• **Assigned task**
The lines from the start of the records through the one containing "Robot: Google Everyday" are to be restated word for word; please include both ends.

(Records from a collection)
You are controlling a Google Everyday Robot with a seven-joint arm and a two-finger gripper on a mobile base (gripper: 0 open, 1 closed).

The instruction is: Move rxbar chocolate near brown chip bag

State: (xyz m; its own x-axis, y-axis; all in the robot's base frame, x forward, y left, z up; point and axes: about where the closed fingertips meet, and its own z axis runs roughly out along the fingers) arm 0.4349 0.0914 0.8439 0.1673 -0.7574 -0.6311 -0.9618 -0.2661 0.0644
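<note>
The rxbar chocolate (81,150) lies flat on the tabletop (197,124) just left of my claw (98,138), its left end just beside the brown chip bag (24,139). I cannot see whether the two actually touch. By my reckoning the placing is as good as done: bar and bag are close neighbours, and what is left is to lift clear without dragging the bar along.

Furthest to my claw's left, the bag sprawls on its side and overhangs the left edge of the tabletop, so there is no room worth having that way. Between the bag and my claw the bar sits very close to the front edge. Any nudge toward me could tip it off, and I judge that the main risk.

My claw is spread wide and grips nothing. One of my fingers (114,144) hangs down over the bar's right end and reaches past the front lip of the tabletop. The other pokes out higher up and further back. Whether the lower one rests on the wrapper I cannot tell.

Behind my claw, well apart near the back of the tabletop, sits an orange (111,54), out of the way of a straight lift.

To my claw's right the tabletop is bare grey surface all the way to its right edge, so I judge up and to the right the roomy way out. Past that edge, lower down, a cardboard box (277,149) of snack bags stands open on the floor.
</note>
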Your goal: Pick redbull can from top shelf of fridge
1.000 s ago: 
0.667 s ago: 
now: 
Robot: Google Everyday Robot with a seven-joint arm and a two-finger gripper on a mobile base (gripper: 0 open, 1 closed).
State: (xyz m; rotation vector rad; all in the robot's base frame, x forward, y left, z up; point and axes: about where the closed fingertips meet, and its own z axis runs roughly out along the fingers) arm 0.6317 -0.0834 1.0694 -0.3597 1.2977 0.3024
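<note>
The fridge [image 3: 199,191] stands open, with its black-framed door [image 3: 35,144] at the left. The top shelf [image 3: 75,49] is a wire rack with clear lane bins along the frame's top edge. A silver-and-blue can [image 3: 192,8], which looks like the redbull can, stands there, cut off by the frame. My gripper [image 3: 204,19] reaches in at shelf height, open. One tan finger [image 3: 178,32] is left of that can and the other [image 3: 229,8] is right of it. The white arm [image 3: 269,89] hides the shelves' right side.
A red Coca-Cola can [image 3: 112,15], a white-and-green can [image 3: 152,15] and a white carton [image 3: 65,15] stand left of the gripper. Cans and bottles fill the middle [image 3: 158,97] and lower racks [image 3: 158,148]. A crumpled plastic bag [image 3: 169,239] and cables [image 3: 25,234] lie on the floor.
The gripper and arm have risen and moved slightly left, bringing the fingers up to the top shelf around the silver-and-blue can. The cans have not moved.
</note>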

• **Your response**
You are controlling a Google Everyday Robot with a seven-joint arm and a two-finger gripper on a mobile base (gripper: 0 open, 1 closed).

The instruction is: Move rxbar chocolate near brown chip bag

State: (xyz m; its own x-axis, y-axis; all in the robot's base frame, x forward, y left, z up; point and axes: about where the closed fingertips meet, and its own z axis runs roughly out along the fingers) arm 0.4349 0.0914 0.8439 0.1673 -0.7574 -0.6311 -0.9618 -0.2661 0.0644
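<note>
The rxbar chocolate (81,150) lies flat on the tabletop (197,124) just left of my claw (98,138), its left end just beside the brown chip bag (24,139). I cannot see whether the two actually touch. By my reckoning the placing is as good as done: bar and bag are close neighbours, and what is left is to lift clear without dragging the bar along.

Furthest to my claw's left, the bag sprawls on its side and overhangs the left edge of the tabletop, so there is no room worth having that way. Between the bag and my claw the bar sits very close to the front edge. Any nudge toward me could tip it off, and I judge that the main risk.

My claw is spread wide and grips nothing. One of my fingers (114,144) hangs down over the bar's right end and reaches past the front lip of the tabletop. The other pokes out higher up and further back. Whether the lower one rests on the wrapper I cannot tell.

Behind my claw, well apart near the back of the tabletop, sits an orange (111,54), out of the way of a straight lift.

To my claw's right the tabletop is bare grey surface all the way to its right edge, so I judge up and to the right the roomy way out. Past that edge, lower down, a cardboard box (277,149) of snack bags stands open on the floor.
</note>
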Your goal: Pick redbull can from top shelf of fridge
1.000 s ago: 
0.667 s ago: 
now: 
Robot: Google Everyday Robot with a seven-joint arm and a two-finger gripper on a mobile base (gripper: 0 open, 1 closed).

The exercise contains no remaining tasks.